Managing AD Group Policies

Developing a clear understanding of the applications that are being executed on your desktops and servers is a significant factor, contributing to the success of establishing Application Control and Privilege Management within your environment. EPM silently monitors the activity of End-users related to unhandled Applications. Monitoring is a critical step before applying any restrictions, such as applying the Block policy or blocking execution, and before making decision about granting administrative rights to Applications.

The most efficient way to application control is to create policies for well-known trusted sources. This reduces the number of polices that you need to create

Adding an AD group policy

To add an AD group policy in EPM, follow the below steps:

• Login to Setona as an administrator

• Switch to PAM to EPM by clicking on the symbol and selecting End Point Management (EPM) from the drop-down list

• Go to Policy→ AD Group Policies → +Add AD Group Policy

• Provide the required details:

  1. Policy Name: Provide a unique name for the policy

  2. Description: Provide a suitable description

  3. Directory Store: Select the Directory Store from the drop-down list

  4. Directory Group: Browse the list of Directory Groups by clicking on the Browse button and select the Directory Group

  5. Learning Mode: If set to Active then EPM will not check the policy configuration and it will directly elevate the application under the local admin rights for selected AD group policy. If learning mode is set to Inactive then EPM will check the policy configuration and elevate the application only if there is a corresponding policy for the said application.

• Make sure to tick the Active checkbox and click on Save.

Updating an AD group policy

If you want to update/change policy details, you can click on the action button and select the Edit option. A form will appear. Make the necessary changes. Click on the Update button. This action will update your policy.

You can monitor the changes made to AD Group Policy by clicking on the :Action_button: button of respective policy and selecting View Trail option.
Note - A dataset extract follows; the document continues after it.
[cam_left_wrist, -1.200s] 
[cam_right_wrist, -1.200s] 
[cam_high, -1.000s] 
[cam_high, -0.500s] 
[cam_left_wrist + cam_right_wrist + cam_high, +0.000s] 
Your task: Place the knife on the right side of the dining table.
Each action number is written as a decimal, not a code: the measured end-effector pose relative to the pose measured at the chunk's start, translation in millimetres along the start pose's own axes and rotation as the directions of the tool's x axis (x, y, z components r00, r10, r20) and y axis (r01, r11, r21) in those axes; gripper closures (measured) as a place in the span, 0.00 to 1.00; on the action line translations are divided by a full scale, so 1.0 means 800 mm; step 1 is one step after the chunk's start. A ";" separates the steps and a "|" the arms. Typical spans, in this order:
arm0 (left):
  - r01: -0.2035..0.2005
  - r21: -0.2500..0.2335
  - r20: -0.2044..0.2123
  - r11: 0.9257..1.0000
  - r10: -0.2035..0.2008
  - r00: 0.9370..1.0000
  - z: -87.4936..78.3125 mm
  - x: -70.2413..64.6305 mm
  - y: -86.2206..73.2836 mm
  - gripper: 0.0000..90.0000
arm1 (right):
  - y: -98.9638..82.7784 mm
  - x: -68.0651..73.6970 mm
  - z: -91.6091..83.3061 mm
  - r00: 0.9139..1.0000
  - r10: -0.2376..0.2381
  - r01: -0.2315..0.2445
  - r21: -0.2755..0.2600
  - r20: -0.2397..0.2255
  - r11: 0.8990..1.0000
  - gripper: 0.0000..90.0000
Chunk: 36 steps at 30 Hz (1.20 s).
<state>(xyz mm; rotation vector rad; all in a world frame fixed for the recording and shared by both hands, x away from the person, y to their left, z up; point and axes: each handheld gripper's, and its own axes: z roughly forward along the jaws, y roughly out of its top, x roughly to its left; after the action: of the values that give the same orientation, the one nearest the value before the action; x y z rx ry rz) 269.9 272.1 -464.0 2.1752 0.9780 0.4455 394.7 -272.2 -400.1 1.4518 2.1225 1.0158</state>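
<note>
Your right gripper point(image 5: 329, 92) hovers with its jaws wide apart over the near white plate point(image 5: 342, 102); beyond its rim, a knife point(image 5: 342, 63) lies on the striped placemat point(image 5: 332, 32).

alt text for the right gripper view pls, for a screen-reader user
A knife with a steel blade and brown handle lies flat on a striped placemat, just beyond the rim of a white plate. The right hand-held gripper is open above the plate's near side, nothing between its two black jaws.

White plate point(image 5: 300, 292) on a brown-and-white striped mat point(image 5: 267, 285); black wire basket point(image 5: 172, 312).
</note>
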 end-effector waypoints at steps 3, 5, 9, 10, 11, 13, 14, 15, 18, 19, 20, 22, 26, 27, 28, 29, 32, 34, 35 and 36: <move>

Mapping Applications to AD group policy

To map one or more applications to the AD group policy, follow the given steps:

• Login to EPM as an administrator

• Go to Policy→ AD Group Policies

• Click on the "policy" to which you want to map the applications

• Click on the +Add Application button, and a form will appear

• Select the Elevation Type from the drop-down list:

  • Elevate with Local Admin Rights: User can access the application using the local admin rights

  • None: User can ask for the access of the application using workflow request

  • Elevation Not Allowed: User cannot access the application via Sectona

  • Blacklist: The use of the application will be completely denied to the user

• Select the applications on which you want to apply the rules

• Make sure to tick the Active checkbox and click on Save.

Deactivating Applications from AD group policy

To deactivate a AD group policy, follow the given steps:

• Login to EPM as an administrator

• Go to Policy→ AD Group Policies

• Click on the policy you want to deactivate

• Uncheck the Active button

• Click on Save 

You can again activate the policy by checking the Active button and saving the configuration.

Deleting an Application from AD group policy

To delete a policy, follow the given steps:

• Login to EPM as an administrator

• Go to Policy→ AD Group Policies

• Click on the policy you want to delete

• Click on the Delete button

• A pop-up will appear on the screen for confirmation, click Yes and this will delete the policy from the EPM

Please note that you can't access deleted policies as this active deletes the data permanently.